Problem to work on ▸ Using the data below, show every line where the word "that" occurs.

Data for processing ▸
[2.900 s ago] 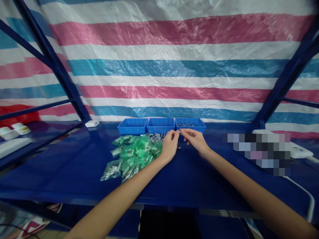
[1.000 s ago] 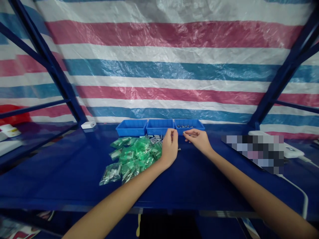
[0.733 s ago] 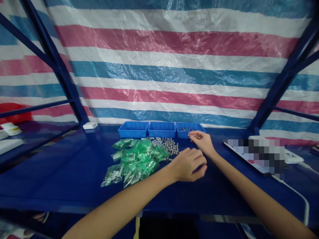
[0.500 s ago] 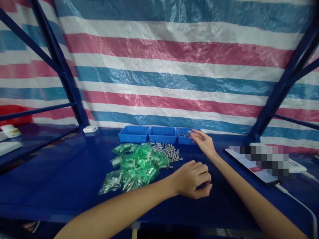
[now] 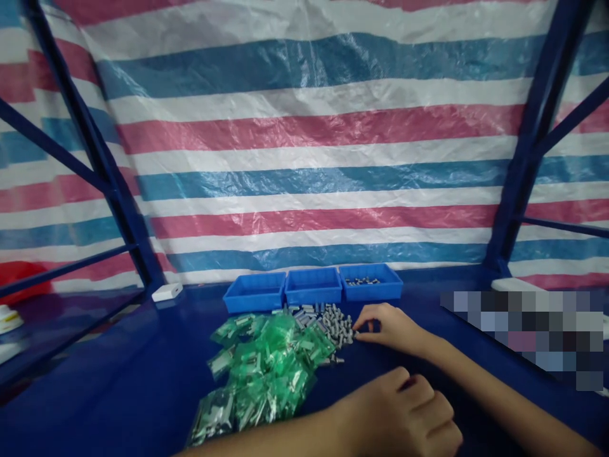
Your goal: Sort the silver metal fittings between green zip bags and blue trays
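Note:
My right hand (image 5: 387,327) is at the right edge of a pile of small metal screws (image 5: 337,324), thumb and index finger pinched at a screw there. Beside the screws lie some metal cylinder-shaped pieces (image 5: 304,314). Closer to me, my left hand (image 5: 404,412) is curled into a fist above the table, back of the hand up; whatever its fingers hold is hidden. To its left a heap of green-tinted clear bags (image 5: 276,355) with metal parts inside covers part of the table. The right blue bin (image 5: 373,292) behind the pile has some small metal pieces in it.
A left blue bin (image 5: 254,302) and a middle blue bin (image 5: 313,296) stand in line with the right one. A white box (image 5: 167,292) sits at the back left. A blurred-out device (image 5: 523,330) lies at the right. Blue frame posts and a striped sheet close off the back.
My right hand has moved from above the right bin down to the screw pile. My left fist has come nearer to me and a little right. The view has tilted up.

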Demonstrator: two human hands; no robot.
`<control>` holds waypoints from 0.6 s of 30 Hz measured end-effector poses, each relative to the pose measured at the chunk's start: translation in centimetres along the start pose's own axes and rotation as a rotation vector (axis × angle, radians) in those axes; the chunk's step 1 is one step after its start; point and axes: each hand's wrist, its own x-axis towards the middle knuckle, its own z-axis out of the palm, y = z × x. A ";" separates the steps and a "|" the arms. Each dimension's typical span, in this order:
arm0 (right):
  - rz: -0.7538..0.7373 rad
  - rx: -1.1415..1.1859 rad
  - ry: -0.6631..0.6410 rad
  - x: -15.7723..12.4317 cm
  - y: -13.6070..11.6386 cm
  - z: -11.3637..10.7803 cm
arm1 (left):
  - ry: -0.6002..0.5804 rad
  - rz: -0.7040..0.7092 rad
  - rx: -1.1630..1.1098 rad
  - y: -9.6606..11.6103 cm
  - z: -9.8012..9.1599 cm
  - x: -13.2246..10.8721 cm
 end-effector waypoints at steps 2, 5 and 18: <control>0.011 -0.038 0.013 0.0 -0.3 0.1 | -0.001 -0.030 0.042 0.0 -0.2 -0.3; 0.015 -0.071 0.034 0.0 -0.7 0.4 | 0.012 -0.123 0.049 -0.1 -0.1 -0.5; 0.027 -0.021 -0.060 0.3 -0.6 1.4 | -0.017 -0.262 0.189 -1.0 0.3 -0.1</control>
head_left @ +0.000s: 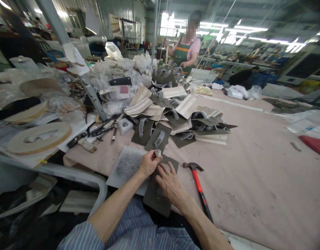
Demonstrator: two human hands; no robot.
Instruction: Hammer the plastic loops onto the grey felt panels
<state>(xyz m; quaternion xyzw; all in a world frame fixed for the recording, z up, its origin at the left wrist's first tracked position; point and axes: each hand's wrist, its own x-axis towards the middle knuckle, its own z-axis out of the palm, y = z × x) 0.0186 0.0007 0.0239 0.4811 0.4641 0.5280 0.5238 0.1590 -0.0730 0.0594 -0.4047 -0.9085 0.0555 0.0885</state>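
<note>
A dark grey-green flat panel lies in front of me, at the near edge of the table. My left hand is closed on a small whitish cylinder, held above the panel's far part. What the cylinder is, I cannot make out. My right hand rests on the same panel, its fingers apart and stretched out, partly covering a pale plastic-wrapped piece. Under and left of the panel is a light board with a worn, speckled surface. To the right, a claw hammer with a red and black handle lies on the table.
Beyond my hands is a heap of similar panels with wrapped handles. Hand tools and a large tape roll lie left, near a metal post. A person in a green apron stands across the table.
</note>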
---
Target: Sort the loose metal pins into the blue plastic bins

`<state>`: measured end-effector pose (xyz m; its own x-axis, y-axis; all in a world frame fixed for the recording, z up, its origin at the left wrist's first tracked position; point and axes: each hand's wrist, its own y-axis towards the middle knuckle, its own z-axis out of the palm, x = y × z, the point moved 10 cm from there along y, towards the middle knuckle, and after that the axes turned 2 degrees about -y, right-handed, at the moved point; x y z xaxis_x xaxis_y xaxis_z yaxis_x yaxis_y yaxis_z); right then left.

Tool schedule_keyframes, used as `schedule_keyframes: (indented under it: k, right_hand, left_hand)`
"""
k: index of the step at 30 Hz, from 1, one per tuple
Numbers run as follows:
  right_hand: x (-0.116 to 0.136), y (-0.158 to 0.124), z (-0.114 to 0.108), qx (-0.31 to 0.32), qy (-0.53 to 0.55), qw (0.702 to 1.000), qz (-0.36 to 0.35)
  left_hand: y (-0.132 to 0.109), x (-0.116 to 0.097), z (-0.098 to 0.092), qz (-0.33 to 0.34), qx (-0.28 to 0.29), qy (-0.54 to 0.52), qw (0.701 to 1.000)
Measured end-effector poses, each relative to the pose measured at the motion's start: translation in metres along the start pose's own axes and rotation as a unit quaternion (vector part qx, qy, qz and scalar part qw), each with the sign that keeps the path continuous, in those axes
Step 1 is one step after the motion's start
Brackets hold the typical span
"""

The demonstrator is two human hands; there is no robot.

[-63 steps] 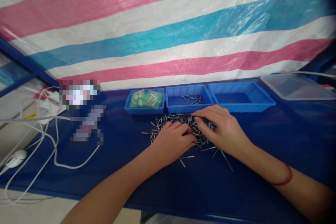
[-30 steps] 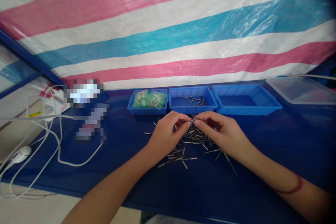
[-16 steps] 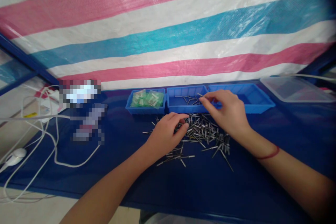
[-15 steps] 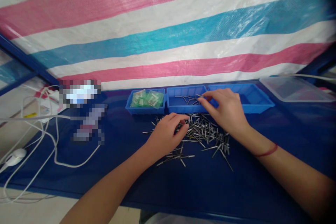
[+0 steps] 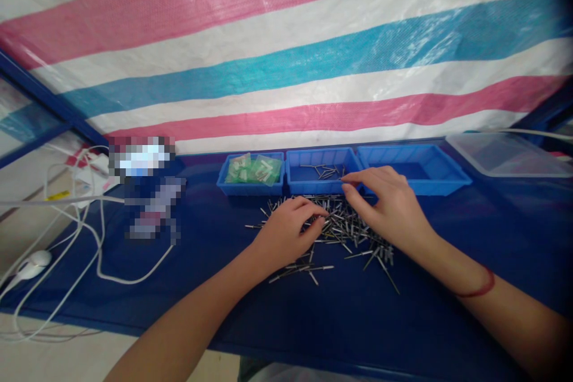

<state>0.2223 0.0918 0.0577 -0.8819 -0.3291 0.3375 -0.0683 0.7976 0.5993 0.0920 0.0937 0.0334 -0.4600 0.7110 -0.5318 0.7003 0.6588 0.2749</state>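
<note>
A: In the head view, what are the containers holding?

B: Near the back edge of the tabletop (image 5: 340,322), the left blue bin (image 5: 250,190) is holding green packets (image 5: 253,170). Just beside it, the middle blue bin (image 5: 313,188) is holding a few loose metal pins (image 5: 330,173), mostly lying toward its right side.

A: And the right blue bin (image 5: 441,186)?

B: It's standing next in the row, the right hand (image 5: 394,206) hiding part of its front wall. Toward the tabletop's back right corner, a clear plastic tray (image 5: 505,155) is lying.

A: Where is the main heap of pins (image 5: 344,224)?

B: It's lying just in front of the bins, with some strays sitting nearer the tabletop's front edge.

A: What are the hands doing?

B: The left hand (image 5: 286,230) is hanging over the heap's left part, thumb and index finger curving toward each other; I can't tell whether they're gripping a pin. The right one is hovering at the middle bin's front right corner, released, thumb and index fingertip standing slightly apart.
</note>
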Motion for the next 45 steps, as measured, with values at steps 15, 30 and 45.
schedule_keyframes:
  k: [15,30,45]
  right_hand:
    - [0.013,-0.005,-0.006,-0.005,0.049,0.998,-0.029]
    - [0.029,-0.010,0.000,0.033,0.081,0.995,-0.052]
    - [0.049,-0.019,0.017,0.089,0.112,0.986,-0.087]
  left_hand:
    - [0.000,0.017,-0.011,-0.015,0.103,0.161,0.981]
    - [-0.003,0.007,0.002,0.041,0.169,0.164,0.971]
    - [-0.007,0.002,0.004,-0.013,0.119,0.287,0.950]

Answer section ▸
`<state>`: measured end-effector pose (xyz m; its own x-axis, y-axis; all in a world frame fixed for the recording, z up, its origin at the left wrist's first tracked position; point and axes: each hand's wrist, its own y-axis towards the middle knuckle, its own z-axis out of the palm, x = y × z, the point moved 10 cm from there along y, towards the middle knuckle, and after that the axes turned 2 degrees about -y, right-handed, at the moved point; x y z xaxis_x xaxis_y xaxis_z yaxis_x yaxis_y yaxis_z); right then left.
Measured end-effector poses, each relative to the pose measured at the motion's start: translation in metres along the start pose's own axes and rotation as a unit quaternion (vector part qx, qy, qz and scalar part qw), each with the sign that keeps the path continuous, in those axes

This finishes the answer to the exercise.